*About this task:* The word "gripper" marks the lines to keep; find each one in the data and copy it.
+--
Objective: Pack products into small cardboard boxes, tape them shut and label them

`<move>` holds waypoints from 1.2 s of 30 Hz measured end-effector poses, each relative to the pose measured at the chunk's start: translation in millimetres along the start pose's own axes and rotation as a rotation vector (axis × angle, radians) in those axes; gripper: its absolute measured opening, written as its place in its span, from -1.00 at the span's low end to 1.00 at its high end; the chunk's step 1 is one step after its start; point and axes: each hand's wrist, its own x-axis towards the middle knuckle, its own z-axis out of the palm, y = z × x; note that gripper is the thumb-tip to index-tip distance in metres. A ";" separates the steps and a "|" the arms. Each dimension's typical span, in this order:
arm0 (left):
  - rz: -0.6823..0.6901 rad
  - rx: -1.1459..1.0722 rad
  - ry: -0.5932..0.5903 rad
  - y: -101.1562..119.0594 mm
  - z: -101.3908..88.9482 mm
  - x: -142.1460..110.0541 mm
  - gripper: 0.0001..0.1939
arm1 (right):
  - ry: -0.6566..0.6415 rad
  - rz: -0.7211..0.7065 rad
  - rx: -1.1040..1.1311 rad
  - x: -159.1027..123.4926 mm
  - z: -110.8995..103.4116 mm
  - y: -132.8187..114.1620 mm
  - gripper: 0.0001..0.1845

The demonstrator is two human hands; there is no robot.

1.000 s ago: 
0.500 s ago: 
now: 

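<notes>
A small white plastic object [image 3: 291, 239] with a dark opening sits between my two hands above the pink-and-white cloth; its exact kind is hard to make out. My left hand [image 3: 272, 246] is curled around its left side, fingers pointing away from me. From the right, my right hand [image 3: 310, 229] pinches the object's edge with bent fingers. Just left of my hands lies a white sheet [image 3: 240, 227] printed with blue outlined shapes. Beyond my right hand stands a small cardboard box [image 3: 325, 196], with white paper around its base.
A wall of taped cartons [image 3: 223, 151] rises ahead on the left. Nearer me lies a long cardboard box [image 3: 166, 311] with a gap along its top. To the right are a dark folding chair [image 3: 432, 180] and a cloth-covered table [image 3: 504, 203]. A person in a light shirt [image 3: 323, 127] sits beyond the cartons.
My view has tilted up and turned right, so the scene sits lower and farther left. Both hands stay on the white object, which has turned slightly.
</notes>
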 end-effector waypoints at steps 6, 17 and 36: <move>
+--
*Solution to this task:*
`<move>` holds waypoints from 1.2 s of 30 Hz measured end-effector poses, each relative to the pose measured at the chunk's start: translation in millimetres along the start pose's own axes and rotation as a rotation vector (axis × angle, radians) in those axes; gripper: its absolute measured opening, written as its place in its span, from -1.00 at the span's low end to 1.00 at its high end; the chunk's step 1 is one step after its start; point and axes: each hand's wrist, its own x-axis towards the middle knuckle, its own z-axis out of the palm, y = z × x; note that gripper is the thumb-tip to index-tip distance in metres. A ";" separates the steps and a "|" the arms. Each dimension's typical span, in this order:
  - gripper: 0.0001..0.1939
  - gripper: 0.0001..0.1845

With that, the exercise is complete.